▶ [Task goal] The listing below should be written out word for word, with its pictures removed.

▶ [Input data]
--------------------------------------------------

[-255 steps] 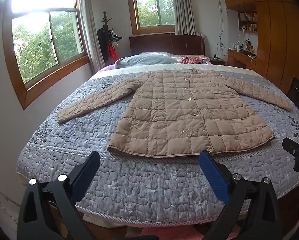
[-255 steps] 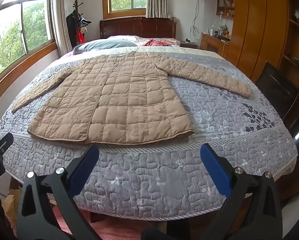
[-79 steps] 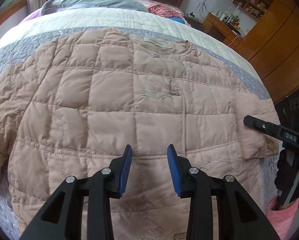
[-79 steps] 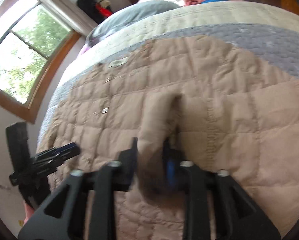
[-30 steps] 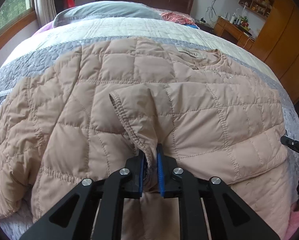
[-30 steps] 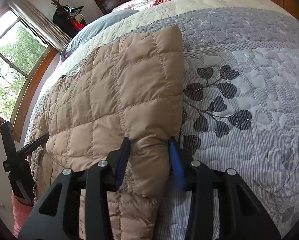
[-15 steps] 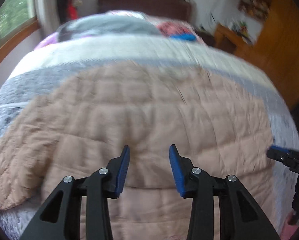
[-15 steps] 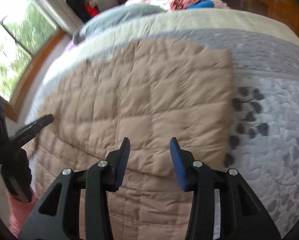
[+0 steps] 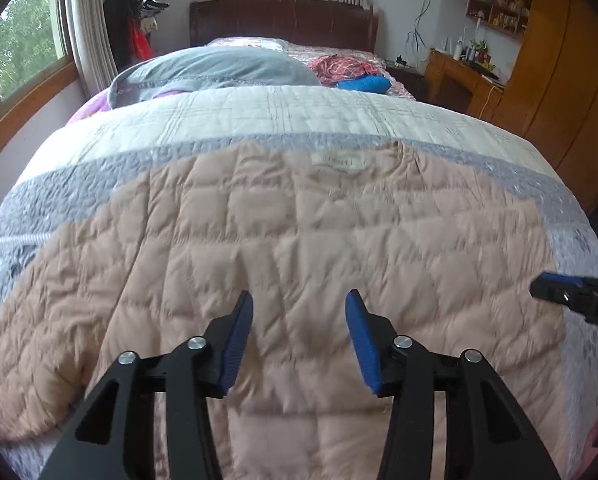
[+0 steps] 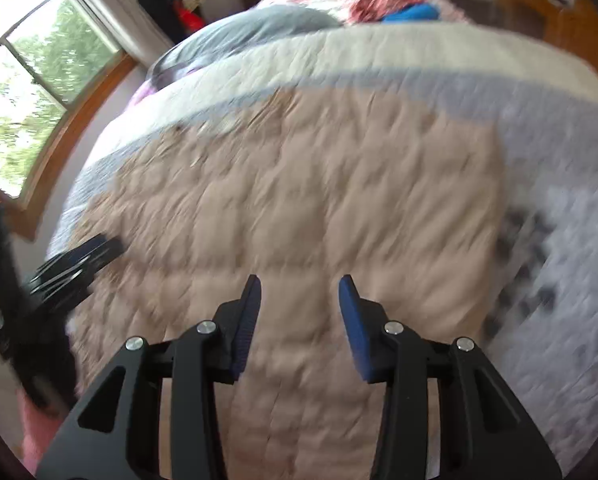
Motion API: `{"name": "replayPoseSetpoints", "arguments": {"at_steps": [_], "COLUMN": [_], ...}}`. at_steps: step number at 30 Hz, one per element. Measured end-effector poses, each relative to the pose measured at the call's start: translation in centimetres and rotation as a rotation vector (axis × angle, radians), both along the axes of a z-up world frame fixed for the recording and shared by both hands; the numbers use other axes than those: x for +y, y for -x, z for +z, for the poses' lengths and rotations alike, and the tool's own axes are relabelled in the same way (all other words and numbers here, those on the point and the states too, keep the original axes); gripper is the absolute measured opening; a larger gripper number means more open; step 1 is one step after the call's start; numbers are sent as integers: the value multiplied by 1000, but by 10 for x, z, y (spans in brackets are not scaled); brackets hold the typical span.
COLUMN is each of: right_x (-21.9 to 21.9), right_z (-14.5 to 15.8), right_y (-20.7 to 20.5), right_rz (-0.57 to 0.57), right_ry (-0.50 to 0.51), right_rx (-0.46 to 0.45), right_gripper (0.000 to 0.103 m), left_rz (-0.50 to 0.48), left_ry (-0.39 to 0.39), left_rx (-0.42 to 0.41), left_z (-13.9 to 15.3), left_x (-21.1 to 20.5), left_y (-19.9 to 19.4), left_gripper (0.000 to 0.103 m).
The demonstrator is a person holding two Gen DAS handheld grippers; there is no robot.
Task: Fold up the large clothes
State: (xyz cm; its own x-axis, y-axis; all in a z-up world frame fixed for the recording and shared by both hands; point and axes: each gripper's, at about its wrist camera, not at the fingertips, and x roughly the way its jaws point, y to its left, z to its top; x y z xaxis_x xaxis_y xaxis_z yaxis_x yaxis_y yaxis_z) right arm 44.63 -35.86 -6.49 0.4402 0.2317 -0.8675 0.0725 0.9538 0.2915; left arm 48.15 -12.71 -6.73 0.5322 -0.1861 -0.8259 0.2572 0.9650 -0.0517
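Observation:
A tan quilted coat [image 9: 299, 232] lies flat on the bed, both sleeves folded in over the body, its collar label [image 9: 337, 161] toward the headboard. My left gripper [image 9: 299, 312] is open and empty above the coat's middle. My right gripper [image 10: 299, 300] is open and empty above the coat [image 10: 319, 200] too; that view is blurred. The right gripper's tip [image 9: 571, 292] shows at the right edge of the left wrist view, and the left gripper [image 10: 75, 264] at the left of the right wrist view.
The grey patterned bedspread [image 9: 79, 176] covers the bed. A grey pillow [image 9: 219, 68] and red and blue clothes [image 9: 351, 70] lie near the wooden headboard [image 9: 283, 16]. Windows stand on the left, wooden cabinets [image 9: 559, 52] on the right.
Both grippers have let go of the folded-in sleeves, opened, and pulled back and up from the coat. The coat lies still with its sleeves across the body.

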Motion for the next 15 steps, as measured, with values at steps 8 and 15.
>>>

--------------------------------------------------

▶ [Response box]
[-255 steps] 
[-255 steps] 
[-79 steps] 
[-79 steps] 
[-30 steps] 
[-30 steps] 
[-15 steps] 
[-15 steps] 
[+0 steps] 
[+0 steps] 
Motion API: `{"name": "replayPoseSetpoints", "arguments": {"at_steps": [_], "COLUMN": [_], ...}}`. at_steps: step number at 30 Hz, one per element. Measured end-effector poses, each relative to the pose measured at the call's start: translation in centimetres and rotation as a rotation vector (axis × angle, radians), both along the axes of a z-up world frame fixed for the recording and shared by both hands; the numbers use other axes than those: x for +y, y for -x, z for +z, for the poses' lengths and rotations alike, and the tool's own axes are relabelled in the same way (all other words and numbers here, those on the point and the states too, keep the original axes); gripper is the absolute measured opening; a larger gripper number means more open; step 1 is one step after the call's start; numbers are sent as integers: the value multiplied by 1000, but by 10 for x, z, y (spans in brackets are not scaled); brackets hold the typical span.
COLUMN is each of: right_x (-21.9 to 21.9), right_z (-14.5 to 15.8), right_y (-20.7 to 20.5), right_rz (-0.57 to 0.57), right_ry (-0.50 to 0.51), right_rx (-0.46 to 0.45), right_gripper (0.000 to 0.103 m), left_rz (-0.50 to 0.48), left_ry (-0.39 to 0.39), left_rx (-0.42 to 0.41), left_z (-13.9 to 15.3), left_x (-21.1 to 20.5), left_y (-19.9 to 19.4), left_gripper (0.000 to 0.103 m).
The demonstrator is a person holding two Gen DAS handheld grippers; there is no robot.
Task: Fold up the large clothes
State: (xyz cm; its own x-axis, y-axis; all in a z-up world frame fixed for the recording and shared by both hands; point and axes: each gripper's, at about its wrist camera, not at the fingertips, and x roughly the way its jaws point, y to its left, z to its top; x y z xaxis_x xaxis_y xaxis_z yaxis_x yaxis_y yaxis_z) right arm 44.63 -35.86 -6.49 0.4402 0.2317 -0.8675 0.0725 0.9538 0.2915; left arm 48.15 -12.71 -6.73 0.5322 -0.1861 -0.8259 0.2572 0.9650 -0.0517
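Observation:
A tan quilted coat [image 9: 299, 232] lies flat on the bed, both sleeves folded in over the body, its collar label [image 9: 337, 161] toward the headboard. My left gripper [image 9: 299, 312] is open and empty above the coat's middle. My right gripper [image 10: 299, 300] is open and empty above the coat [image 10: 319, 200] too; that view is blurred. The right gripper's tip [image 9: 571, 292] shows at the right edge of the left wrist view, and the left gripper [image 10: 75, 264] at the left of the right wrist view.
The grey patterned bedspread [image 9: 79, 176] covers the bed. A grey pillow [image 9: 219, 68] and red and blue clothes [image 9: 351, 70] lie near the wooden headboard [image 9: 283, 16]. Windows stand on the left, wooden cabinets [image 9: 559, 52] on the right.
Both grippers have let go of the folded-in sleeves, opened, and pulled back and up from the coat. The coat lies still with its sleeves across the body.
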
Motion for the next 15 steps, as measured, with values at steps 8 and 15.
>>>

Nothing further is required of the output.